Kokohnya sistem ekonomi akan berdampak pada beragam kebijakan yang mengatur urusan rakyat. Salah satunya penjagaan lingkungan yang wajib diterapkan negara melalui beragam kebijakan yang jelas dan tegas mengikat. Karena lingkungan yang terjaga akan membuahkan kelestarian yang akan dinikmati seluruh rakyat.
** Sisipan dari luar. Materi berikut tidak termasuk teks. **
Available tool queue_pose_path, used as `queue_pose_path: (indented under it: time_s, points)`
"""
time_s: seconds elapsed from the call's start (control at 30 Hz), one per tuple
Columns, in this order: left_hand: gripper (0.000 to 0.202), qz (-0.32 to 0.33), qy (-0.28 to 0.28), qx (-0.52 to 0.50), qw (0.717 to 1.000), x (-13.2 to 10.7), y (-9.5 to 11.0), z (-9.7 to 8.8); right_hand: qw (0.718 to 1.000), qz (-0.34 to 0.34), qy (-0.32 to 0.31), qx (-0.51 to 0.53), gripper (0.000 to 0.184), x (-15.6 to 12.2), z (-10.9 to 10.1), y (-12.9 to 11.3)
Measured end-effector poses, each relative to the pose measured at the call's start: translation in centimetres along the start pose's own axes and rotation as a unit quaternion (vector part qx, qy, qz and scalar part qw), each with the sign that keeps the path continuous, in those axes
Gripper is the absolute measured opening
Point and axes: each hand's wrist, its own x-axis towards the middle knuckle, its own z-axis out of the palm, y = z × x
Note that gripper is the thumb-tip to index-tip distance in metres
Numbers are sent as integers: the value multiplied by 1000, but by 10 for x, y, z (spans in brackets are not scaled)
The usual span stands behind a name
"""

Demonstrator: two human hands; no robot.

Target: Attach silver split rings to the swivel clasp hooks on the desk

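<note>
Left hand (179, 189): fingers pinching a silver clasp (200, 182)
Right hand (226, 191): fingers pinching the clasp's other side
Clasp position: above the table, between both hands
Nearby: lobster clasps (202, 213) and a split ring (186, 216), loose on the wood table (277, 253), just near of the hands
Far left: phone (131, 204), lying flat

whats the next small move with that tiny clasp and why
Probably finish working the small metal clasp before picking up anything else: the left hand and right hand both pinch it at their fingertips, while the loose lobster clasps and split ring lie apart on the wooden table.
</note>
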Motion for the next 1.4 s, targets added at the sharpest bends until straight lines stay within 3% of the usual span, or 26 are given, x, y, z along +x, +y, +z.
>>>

Khilafah pun akan tegas memberikan sanksi pada industri yang merusak kualitas udara dan lingkungan. Untung rugi tak lagi menjadi basis pengaturan dalam penetapan kebijakan. Dalam Islam, nyawa rakyat adalah hal utama yang wajib dipelihara, sehingga setiap regulasi yang tercipta senantiasa mengarah pada penjagaan rakyat. Dalam khilafah, pengelolaan lingkungan tidak akan diorientasikan sebagai ladang bisnis. Pengelolaan lingkungan akan diatur khilafah dengan mengedepankan kelestariannya. Sehingga mampu menyokong kualitas hidup agar lebih tertata. Tidak hanya itu, lingkungan pun menjadi sumber kehidupan yang mampu terjamin keberadaan dan kelestariannya.
Sempurnanya pengaturan konsep kehidupan dalam kendali Islam. Dengannya hidup terjaga, kualitasnya pun terjamin sempurna. Berkah melimpah dalam tatanan sistem yang amanah. Wallahu a'lam bisshowwab.